[Stored data]
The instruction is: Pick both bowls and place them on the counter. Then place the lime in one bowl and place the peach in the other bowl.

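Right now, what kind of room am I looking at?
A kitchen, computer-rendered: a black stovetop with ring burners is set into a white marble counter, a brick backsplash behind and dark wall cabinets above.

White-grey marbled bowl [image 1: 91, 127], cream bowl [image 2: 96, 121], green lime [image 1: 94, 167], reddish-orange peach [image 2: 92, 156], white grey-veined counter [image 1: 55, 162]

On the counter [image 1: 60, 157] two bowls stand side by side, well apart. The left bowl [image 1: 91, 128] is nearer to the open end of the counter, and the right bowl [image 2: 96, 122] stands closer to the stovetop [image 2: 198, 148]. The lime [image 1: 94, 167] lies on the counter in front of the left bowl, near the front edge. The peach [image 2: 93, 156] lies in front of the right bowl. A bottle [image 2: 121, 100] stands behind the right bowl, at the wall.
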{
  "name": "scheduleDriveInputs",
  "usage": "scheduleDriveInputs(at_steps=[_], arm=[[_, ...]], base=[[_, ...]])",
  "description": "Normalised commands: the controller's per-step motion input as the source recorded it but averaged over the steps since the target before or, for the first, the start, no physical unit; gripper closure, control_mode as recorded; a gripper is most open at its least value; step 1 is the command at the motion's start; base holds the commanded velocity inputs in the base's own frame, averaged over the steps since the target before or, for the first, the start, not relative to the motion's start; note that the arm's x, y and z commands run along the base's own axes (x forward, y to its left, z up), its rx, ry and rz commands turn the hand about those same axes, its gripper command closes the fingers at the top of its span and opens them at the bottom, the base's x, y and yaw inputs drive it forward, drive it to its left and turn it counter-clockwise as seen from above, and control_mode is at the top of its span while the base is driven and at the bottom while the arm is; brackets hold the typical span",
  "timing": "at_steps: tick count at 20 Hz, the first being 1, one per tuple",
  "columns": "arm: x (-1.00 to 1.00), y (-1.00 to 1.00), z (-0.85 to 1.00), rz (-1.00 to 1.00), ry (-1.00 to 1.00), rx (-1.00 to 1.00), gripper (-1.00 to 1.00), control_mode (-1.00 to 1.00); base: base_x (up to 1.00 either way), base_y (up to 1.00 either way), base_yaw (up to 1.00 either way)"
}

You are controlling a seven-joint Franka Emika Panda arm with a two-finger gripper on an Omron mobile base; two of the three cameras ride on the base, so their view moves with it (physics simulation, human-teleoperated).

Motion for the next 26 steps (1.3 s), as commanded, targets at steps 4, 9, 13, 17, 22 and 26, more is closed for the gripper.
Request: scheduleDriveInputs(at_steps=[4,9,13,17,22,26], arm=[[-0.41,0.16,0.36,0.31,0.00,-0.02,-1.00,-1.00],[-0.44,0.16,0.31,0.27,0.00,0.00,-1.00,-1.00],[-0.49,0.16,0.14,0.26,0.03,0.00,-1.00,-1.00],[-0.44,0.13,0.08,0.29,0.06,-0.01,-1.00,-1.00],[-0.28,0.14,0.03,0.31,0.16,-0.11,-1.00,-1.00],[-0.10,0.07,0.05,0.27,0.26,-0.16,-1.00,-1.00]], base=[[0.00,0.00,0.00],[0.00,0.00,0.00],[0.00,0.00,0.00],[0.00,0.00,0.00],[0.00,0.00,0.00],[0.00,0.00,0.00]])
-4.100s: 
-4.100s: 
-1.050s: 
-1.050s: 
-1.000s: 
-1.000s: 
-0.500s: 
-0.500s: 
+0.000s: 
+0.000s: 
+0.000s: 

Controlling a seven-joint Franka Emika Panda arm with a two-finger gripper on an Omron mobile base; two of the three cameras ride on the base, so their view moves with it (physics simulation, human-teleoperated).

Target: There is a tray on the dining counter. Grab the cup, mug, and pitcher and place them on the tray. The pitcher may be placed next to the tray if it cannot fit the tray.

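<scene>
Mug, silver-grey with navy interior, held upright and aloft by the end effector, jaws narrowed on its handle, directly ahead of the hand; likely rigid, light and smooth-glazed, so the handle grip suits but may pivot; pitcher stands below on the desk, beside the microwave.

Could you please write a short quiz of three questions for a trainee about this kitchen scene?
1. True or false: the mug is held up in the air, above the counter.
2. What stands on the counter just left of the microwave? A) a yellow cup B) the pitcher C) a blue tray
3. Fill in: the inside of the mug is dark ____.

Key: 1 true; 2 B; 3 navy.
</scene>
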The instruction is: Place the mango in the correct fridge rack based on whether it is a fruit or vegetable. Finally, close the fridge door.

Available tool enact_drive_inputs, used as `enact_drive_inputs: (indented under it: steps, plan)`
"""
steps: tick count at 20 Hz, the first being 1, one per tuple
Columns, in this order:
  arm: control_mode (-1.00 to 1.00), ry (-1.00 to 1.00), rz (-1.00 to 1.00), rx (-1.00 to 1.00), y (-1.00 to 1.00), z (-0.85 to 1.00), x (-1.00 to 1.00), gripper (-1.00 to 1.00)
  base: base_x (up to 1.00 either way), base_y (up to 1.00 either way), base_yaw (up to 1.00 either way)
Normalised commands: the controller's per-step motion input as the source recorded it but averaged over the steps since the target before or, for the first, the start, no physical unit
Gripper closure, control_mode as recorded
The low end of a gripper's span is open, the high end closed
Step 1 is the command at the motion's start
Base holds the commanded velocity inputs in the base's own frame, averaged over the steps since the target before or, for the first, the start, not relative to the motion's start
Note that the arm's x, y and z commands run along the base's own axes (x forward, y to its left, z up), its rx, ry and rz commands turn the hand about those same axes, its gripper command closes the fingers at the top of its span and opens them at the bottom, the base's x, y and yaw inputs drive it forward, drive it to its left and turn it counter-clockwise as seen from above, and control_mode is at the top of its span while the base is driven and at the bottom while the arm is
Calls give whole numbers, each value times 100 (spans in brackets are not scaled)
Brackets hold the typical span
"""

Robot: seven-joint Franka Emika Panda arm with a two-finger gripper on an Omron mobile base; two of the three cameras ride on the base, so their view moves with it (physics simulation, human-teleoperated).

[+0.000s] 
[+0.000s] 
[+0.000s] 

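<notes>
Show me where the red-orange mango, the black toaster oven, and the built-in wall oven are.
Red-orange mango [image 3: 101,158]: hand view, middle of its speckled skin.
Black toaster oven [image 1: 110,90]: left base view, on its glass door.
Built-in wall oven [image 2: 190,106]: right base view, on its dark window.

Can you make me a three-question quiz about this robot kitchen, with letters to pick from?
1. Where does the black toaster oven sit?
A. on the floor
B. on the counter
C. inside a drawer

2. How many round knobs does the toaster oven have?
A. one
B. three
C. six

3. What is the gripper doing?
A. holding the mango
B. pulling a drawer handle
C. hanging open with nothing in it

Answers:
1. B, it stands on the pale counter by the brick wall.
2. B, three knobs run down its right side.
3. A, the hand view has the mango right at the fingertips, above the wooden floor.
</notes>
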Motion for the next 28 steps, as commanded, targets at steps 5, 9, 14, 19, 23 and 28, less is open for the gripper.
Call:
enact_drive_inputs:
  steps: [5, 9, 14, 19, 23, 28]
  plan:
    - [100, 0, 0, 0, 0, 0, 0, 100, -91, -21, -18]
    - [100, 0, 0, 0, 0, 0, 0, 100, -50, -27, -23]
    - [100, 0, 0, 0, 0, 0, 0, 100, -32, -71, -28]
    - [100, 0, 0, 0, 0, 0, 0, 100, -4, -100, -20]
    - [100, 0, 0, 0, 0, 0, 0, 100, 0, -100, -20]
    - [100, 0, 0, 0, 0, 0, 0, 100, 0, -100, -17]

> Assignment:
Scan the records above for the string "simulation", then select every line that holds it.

> Response to the task:
You are controlling a seven-joint Franka Emika Panda arm with a two-finger gripper on an Omron mobile base; two of the three cameras ride on the base, so their view moves with it (physics simulation, human-teleoperated).
Controlling a seven-joint Franka Emika Panda arm with a two-finger gripper on an Omron mobile base; two of the three cameras ride on the base, so their view moves with it (physics simulation, human-teleoperated).
Robot: seven-joint Franka Emika Panda arm with a two-finger gripper on an Omron mobile base; two of the three cameras ride on the base, so their view moves with it (physics simulation, human-teleoperated).

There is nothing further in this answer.